Cytology was repeated 2 years after samples collection and, results were categorized into three groups depending on lesion progression: 1) Persistence: women whose cytological results had not changed in the last 2 years, 2) Progression: women whose cytological results showed a worsened process, and 3) Regression: women who had cleared signs of infection.
Written and informed consent was obtained from participants.
The study adhered to the declaration of Helsinki and was approved by Ethical Committee of Clinical Research of Euskadi (Code: PI2014016).
All methods were carried out in accordance with the approval guidelines.
HPV genotyping was performed using Cobas® HPV Test (Roche Molecular Diagnostics, Mannheim, Germany) and Beta-globin was used as an internal control to ensure specimen adequacy.
Cobas® HPV Test detects up to 14 HR-HPV genotypes, identifying HPV16 and 18 specifically, while detecting “other HR-HPV genotypes” (31, 33, 35, 39, 45, 51, 52, 56, 58, 59, 68, 66) concurrently.

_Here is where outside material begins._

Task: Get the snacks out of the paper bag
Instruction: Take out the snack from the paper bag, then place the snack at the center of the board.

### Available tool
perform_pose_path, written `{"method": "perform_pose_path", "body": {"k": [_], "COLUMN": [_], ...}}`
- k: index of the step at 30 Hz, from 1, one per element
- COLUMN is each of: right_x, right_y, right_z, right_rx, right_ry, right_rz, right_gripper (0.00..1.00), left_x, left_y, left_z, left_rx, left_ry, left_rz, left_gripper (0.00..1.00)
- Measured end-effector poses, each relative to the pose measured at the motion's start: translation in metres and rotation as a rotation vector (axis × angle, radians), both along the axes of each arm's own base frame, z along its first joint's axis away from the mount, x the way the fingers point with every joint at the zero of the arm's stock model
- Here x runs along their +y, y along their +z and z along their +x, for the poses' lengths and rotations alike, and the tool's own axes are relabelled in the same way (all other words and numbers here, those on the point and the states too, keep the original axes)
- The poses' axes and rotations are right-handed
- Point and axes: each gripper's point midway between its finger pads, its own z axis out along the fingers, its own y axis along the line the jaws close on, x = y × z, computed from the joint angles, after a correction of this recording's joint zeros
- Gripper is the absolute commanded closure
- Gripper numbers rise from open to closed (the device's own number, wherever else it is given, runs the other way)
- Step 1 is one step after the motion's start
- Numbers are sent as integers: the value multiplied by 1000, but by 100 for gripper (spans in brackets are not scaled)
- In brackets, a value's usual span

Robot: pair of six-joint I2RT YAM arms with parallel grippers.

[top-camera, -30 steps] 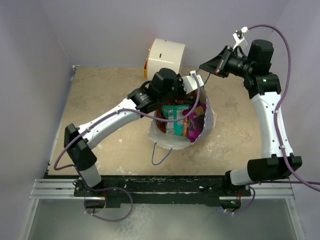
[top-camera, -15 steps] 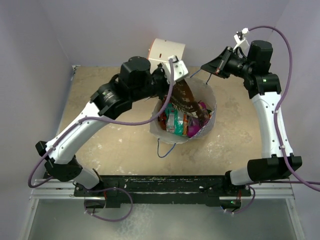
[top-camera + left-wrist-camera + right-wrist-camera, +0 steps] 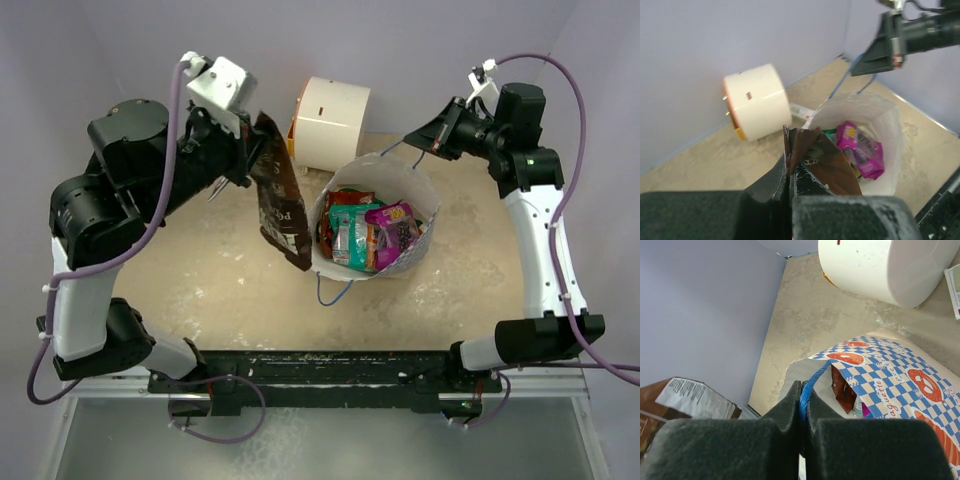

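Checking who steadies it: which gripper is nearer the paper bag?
Right. The right gripper pinches the paper bag's blue handle; the left gripper holds the brown chips bag up, left of the paper bag.

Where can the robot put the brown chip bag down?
Bare tabletop lies left of the paper bag, under the hanging dark brown chips bag, and between the paper bag and the right arm. Crowded behind, by the white cylinder.

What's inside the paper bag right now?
In the paper bag: a purple packet, a teal packet and a reddish packet, packed together. Anything beneath them is hidden.
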Motion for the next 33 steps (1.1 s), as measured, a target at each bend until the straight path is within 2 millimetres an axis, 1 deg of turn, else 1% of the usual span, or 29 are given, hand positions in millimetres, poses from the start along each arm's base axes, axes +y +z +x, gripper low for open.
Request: {"method": "perform_pose_path", "body": {"k": [3,7,12,16,18,21,23,25,27,29,30,31,32,33], "right_x": [-1,-2,-3,-3,-3,-4,-4,-4,-4,-4,-4,-4,-4,-4], "right_y": [-1,1,1,-1,-2,-6,-10,-15,-18,-20,-20,-20,-19,-19], "right_z": [-5,-13,-22,-25,-25,-25,-25,-24,-24,-24,-24,-23,-23,-23], "right_rx": [0,-7,-14,-19,-19,-15,-6,5,11,14,14,11,8,6], "right_ry": [4,9,12,17,19,23,24,24,25,26,26,27,27,27], "right_rz": [-14,-26,-35,-47,-52,-59,-61,-62,-63,-64,-65,-66,-66,-66], "right_gripper": [100,100,100,100,100,100,100,100,100,100,100,100,100,100], "left_x": [28,60,112,139,151,171,180,185,185,179,177,175,175,175], "left_y": [-10,-33,-72,-101,-115,-143,-163,-186,-205,-223,-228,-233,-237,-240], "left_z": [6,24,65,85,97,117,131,148,164,184,194,208,217,231], "left_rx": [43,108,234,338,396,520,611,711,795,879,903,928,938,949], "left_ry": [146,342,605,720,764,826,853,867,870,861,863,863,865,868], "left_rz": [12,71,148,181,172,117,57,-23,-114,-244,-296,-380,-424,-494], "left_gripper": [100,100,100,100,100,100,100,100,100,100,100,100,100,100]}}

Samples that had been positive for “other HR-HPV genotypes” with Cobas® HPV Test were therefore, subjected to Linear Array HPV Genotyping Test kit (Roche Molecular Diagnostics, Mannheim, Germany), to elucidate which specific HR-HPV genotypes were present in each specimen. Linear Array HPV Genotyping Test is a line-blot assay that detects 37 HPV genotypes (6, 11, 16, 18, 26, 31, 33, 35, 39, 40, 42, 45, 51, 52, 53, 54, 55, 56, 58, 59, 61, 62, 64, 66, 67, 68, 69, 70, 71, 72, 73, 81, 82, 83, 84, IS39, and CP6108).
All samples from women who were positive for HPV16, 18, 31, 33 and/or 45 were included for further RNA analysis (n=50).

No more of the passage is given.